- [WORK TASK]:
Beginning with the first line below, please restate each line exactly, down to and including the line containing "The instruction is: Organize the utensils".

Data items
========================================

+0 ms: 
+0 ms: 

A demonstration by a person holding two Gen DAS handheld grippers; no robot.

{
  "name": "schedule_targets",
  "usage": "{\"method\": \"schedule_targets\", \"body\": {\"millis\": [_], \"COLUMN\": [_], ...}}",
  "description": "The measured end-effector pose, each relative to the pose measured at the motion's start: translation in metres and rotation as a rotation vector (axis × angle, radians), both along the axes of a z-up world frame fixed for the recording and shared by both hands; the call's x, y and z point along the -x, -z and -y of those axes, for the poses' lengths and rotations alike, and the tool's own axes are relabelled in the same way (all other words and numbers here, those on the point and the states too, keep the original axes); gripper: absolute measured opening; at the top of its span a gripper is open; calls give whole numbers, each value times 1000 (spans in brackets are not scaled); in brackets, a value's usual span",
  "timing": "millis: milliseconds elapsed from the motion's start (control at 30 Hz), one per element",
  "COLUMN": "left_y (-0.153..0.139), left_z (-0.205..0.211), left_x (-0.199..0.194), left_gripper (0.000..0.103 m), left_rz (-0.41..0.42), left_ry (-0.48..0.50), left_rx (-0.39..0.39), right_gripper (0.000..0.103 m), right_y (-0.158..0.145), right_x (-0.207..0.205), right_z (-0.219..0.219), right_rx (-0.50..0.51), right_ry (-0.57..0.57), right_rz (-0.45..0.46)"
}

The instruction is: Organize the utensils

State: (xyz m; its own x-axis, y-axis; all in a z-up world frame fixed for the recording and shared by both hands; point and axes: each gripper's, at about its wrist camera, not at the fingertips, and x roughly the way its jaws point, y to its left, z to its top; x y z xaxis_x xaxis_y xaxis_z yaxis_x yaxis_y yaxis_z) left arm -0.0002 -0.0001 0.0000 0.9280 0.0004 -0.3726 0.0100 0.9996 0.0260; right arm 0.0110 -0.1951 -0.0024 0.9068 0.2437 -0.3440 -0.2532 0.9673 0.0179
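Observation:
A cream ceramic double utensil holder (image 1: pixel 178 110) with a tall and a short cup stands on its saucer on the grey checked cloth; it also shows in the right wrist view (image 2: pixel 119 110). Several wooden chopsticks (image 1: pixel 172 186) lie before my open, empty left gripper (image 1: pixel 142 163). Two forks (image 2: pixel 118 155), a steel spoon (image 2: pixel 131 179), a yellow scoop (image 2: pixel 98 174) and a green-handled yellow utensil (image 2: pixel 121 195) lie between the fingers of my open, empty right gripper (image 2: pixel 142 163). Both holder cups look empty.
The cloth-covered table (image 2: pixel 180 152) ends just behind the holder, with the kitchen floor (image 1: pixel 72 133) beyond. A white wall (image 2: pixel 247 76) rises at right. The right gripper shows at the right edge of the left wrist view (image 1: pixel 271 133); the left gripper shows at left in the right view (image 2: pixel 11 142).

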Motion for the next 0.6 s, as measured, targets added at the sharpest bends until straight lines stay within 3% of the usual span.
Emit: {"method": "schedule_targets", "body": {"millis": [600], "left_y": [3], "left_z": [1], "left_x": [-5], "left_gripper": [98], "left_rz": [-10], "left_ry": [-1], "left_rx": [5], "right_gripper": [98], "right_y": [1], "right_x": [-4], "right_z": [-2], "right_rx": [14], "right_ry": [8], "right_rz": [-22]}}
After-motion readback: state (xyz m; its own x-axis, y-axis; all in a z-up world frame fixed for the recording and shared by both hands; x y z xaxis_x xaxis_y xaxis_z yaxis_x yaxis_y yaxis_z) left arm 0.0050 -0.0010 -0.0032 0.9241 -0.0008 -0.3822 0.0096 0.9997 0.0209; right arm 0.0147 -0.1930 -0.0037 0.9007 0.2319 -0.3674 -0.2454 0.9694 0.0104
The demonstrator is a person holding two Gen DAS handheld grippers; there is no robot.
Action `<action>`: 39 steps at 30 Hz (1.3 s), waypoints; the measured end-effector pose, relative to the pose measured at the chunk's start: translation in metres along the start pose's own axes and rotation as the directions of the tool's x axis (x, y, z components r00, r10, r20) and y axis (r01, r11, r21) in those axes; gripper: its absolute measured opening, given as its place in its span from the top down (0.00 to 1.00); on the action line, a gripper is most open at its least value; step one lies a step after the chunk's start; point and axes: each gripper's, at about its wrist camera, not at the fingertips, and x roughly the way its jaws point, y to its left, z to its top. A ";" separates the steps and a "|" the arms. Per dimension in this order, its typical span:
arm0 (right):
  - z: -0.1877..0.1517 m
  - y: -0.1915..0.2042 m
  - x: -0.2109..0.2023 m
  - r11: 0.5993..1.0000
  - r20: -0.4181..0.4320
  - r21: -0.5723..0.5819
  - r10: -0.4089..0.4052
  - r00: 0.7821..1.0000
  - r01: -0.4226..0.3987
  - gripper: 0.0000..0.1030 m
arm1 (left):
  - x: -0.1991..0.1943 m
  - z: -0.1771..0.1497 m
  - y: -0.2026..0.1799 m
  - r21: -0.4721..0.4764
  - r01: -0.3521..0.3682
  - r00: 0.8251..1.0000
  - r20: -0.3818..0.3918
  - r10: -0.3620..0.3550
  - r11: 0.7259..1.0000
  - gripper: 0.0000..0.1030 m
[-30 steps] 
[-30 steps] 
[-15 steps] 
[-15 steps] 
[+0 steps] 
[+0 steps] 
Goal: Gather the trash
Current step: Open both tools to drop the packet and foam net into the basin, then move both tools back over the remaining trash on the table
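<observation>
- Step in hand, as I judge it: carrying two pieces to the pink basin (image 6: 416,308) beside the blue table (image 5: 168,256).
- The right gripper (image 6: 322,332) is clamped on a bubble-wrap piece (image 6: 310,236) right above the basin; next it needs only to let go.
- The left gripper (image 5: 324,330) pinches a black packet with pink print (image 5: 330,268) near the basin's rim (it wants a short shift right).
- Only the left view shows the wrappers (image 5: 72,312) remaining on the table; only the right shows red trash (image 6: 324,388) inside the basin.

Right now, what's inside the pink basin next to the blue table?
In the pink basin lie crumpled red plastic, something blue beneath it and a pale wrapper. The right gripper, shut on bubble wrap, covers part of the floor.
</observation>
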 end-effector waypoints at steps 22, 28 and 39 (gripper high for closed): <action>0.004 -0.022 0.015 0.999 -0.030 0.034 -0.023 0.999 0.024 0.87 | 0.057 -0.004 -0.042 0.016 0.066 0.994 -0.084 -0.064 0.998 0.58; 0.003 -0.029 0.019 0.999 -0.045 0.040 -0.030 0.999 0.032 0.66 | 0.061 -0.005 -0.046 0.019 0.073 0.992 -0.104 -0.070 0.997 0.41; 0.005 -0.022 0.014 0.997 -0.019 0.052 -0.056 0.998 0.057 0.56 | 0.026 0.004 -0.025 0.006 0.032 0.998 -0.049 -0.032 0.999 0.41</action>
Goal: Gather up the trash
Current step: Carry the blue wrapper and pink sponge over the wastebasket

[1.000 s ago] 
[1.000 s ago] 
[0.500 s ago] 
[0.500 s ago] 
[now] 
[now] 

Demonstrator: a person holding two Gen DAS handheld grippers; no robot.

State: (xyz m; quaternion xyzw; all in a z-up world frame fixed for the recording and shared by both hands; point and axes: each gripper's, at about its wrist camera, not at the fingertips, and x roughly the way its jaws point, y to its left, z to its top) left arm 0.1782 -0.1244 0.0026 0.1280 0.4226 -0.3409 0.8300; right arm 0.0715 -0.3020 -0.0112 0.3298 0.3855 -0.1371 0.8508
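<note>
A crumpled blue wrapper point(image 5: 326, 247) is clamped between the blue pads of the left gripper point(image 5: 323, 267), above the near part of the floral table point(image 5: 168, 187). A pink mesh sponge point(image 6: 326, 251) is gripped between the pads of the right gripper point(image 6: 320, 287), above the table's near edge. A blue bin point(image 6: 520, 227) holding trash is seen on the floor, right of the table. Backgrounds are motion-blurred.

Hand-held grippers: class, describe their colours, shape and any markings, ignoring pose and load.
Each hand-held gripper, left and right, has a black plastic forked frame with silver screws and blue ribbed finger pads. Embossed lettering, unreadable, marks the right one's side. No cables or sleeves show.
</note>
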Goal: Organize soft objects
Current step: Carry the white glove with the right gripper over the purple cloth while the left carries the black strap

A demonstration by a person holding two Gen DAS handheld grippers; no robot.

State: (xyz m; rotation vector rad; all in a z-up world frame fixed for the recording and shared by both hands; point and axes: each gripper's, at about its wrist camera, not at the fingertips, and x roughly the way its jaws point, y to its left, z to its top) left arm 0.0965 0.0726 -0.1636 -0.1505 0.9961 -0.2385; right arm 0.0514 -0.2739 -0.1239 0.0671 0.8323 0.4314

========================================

- [OUTPUT OF THE TASK]:
+0 ms: 
+0 ms: 

A demonstration by a person holding two Gen DAS handheld grippers; no robot.

{
  "name": "schedule_targets",
  "usage": "{\"method\": \"schedule_targets\", \"body\": {\"millis\": [_], \"COLUMN\": [_], ...}}",
  "description": "The measured end-effector pose, each relative to the pose measured at the motion's start: translation in metres and rotation as a rotation vector (axis × angle, radians), both along the axes of a z-up world frame fixed for the recording and shared by both hands; the call's x, y and z point along the -x, -z and -y of those axes, for the poses' lengths and rotations alike, and the tool's own axes are relabelled in the same way (all other words and numbers here, those on the point and the states too, keep the original axes); gripper: absolute measured opening; at the top of its span a gripper is open; calls give whole numbers, each value times 1000 (spans in brackets are not scaled); in brackets, a value's usual span",
  "timing": "millis: milliseconds elapsed from the motion's start (control at 30 Hz), one per element",
  "COLUMN": "left_y (-0.153..0.139), left_z (-0.205..0.211), left_x (-0.199..0.194), left_gripper (0.000..0.103 m), left_rz (-0.41..0.42), left_ry (-0.48..0.50), left_rx (-0.39..0.39), right_gripper (0.000..0.103 m), right_y (-0.158..0.145), right_x (-0.207..0.205), right_z (-0.219..0.219), right_rx (-0.50..0.51), right_ry (-0.57..0.57), right_rz (-0.45..0.46)"
}

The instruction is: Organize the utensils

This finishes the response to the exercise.